Hello Everyone, this is a question i don't usually see a ton but when it comes up it seems like no one gives a complete answer, me included, so i figured i'd help with that in one thread. This thread will be on figuring out fish's traits using Mendelian Genetic's. But before i begin there are some key terms that need to be known...

Allele- Different Version's of a gene, they will be shown with letters, ex.) Aa

Dominant- An Allele that will always affect an organism's traits if present

Recessive- Only affects the organism's traits if in a pair, ex.) aa

Homozygous- 2 of the same Alleles

Heterozygous- 2 different Alleles

Genotype- The genetic make up of an organism, Ex.) Aa

Phenotype- The Physical appearence caused by the Alleles. Ex.) Widow's Peak

Ok, so now all the Vocab is done let's get to the good Part...

Figuring out an offspring's traits

To figure out an offspring's traits, first you need to observe the parents...

Parent A... Male Parent B... Female

Name:  Black Guppy.jpg
Views: 511
Size:  61.2 KB Lets now say that male is Heterozygous for the color Allele, as well as the Female. so that would create a ratio that would look like this...

1:2:1 (Homozygous Dominant: Heterozygous: Homozygous recessive)

Lets now say the Homozygous recessive is the fish's offspring that yeilds a blue color, There would be about a 25% Chance of the offspring being blue, however this is a chance, so it may or may not be the way it happens. If you want to continue the blue trait in the offspring then you would want to breed 2 of the Homozygous recessive fish to give you a 100% chance of the entire next batch of fry to have the blue trait. However this could take several "experimental" groups, because being there only a 25% chance of getting the trait the offspring may not always have the desired Phenotype

What this means to you

By figuring out atleast some of this then you can know which fish to breed in order to have that specific trait. A lot of people know this as Selective Breeding, which it infact would be. This can be done to get traits such as longer fins, color, and patterns. Some of these traits can help bring in some good old $$$$, ecspecially if they are desired. I know of someone who is doing this with their Cherry barbs, it just so happens to be msjinkzd http://www.plantedtank.net/forums/sh...=199765&page=3. msjinkzd has bred these cherry barbs to be redder and have longer fins, both of these traits are because of genes and recessive and dominant Alleles, and over time msjink has been able to figure out which ones to breed to get that trait. This has created a Cherry barb with very desireable traits that could and is desired, hint hint, wink wink . To continue to breed these cherry barbs to have these desired traits a female with the traits as well as a male would have to be bred, in this case the female wouldnt carry the Allele for a red color, so the male would need to carry either a Heterozygous or a Homozygous Dominant Allele for the Red Trait.
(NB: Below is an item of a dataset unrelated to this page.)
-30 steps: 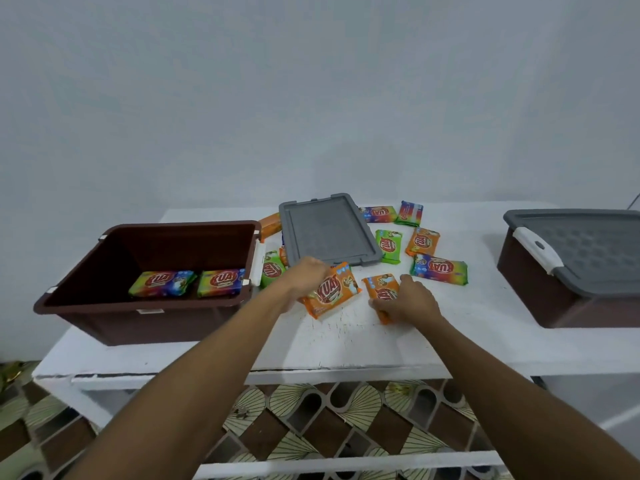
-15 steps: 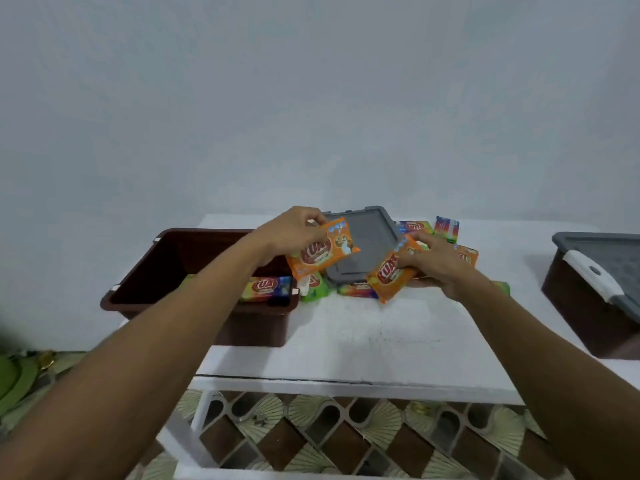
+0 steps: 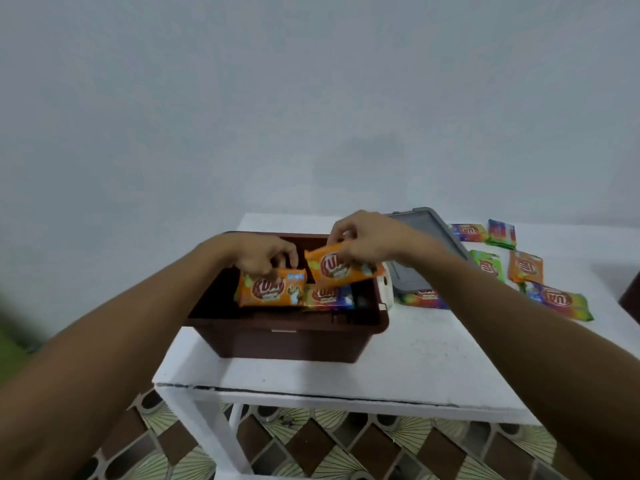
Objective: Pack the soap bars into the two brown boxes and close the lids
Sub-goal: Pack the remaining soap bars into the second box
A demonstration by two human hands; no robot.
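Pinching orange soap bars (image 3: 272, 292) by their top edges, the fingers of left hand (image 3: 261, 254) and right hand (image 3: 369, 244) hover over the brown box (image 3: 287, 323), probably to lay them flat.

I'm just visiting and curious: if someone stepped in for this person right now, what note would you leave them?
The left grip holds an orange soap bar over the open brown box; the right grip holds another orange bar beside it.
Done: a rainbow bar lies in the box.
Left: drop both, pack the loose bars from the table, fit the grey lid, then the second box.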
How to get these fish to want to breed

To get these fish with desireable traits to breed you obviously need them to be of the opposite Sex. With fish such as Cherry Barbs it is as easy as sticking the Opposite sex fish with the other with the desirable trait. With fish such as Angelfish and Rams that pair up it may be a bit more difficult to do, i can't help there.

Why does this one look different?

A fish in a batch of fry will sometimes look different. This is because of a Mutation. A mutation can occur to give the fish an advantage to survival or it can hinder a fish's ability to live. This is seen a lot in Evolution, ecspecially with animals. This is really seen the most in sea dwelling mammals such as Whales and Doplhins. They are believed to be descendents from land dwelling creatures that slowly lost it's land based legs in exchange for fins to swim. In this case it is a distinct advantage to the creature because it helps it survive in an aquatic environment.
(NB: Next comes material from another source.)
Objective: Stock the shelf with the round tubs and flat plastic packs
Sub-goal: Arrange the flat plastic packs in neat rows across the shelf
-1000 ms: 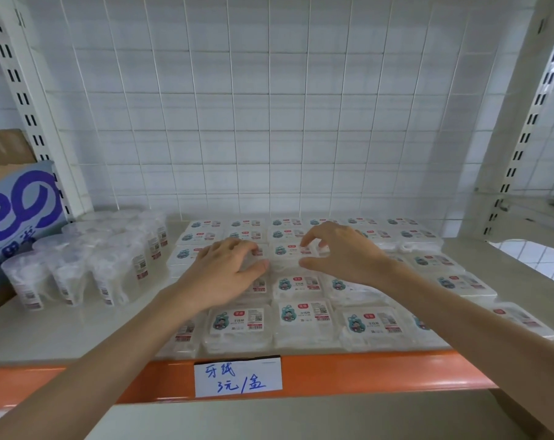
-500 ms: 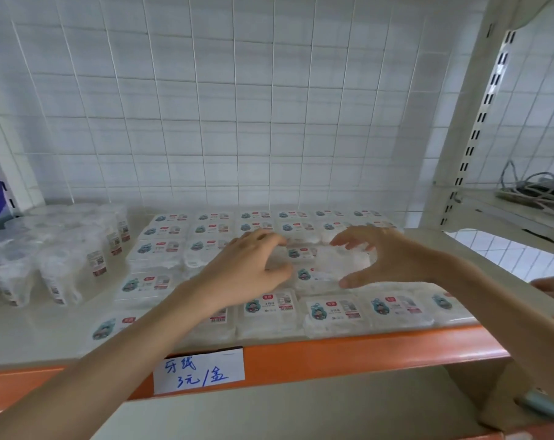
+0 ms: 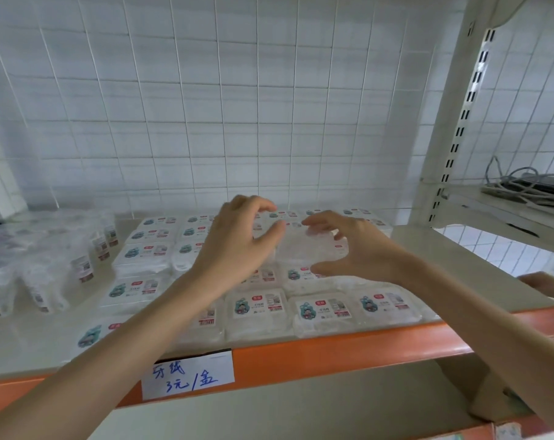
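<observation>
the flat pack (image 3: 301, 249) is between both hands, over the shelf (image 3: 332, 350), long axis left to right; right hand (image 3: 361, 249) pinches its right end, left hand (image 3: 234, 246) is curled with thumb at its left end, grip unclear

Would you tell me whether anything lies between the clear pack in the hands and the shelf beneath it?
Yes: labelled flat packs already fill the shelf beneath the clear pack, held by the right hand with the left hand at its edge. No bare surface shows there.

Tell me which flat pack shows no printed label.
The clear pack between the left hand and right hand; the others in view lie label up.
</observation>
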Demonstrator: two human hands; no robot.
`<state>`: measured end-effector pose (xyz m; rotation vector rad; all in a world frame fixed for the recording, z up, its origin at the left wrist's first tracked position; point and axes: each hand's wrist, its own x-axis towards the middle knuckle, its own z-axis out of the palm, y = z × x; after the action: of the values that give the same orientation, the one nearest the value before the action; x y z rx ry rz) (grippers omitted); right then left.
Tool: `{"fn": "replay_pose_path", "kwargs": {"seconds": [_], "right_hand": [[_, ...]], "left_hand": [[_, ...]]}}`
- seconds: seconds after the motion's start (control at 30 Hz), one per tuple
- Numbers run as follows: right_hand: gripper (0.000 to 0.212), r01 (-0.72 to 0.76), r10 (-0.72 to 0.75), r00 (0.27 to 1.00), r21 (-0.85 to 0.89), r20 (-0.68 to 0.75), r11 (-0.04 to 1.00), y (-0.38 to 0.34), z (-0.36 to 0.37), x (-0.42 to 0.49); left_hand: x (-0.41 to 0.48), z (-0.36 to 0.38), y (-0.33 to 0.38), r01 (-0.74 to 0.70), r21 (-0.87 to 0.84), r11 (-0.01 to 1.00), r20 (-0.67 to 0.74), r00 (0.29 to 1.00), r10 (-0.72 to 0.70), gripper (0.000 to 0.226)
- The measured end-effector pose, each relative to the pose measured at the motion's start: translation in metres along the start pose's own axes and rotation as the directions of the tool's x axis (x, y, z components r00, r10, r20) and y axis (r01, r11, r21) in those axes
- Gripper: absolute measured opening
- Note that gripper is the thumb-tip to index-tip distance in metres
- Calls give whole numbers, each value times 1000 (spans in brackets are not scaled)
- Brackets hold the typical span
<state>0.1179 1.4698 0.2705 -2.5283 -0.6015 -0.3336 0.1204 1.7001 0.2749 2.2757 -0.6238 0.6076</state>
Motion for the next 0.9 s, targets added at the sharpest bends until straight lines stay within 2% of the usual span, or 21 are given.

Disclaimer: I have the knowledge base of a 10th grade Advanced Biology student so some of the information given in this thread may or may not coencide with the facts or some silly error could have been made (if one is found please let me know in a polite manner, i will fix it!), even though everything given in this thread has been taught to me by several teachers and even a college professor, however the professor dumbed it down a great deal in order for us to understand. I have attempted to create this thread in an easy to understnad way to try and increase knowledge about this topic. If you have anything you would like added PM me or add it as a response and ill be sure to get it in here. (The attatched image has nothing to do with the thread, it can be ignored, i had to change out the pictures)

Thanks for reading!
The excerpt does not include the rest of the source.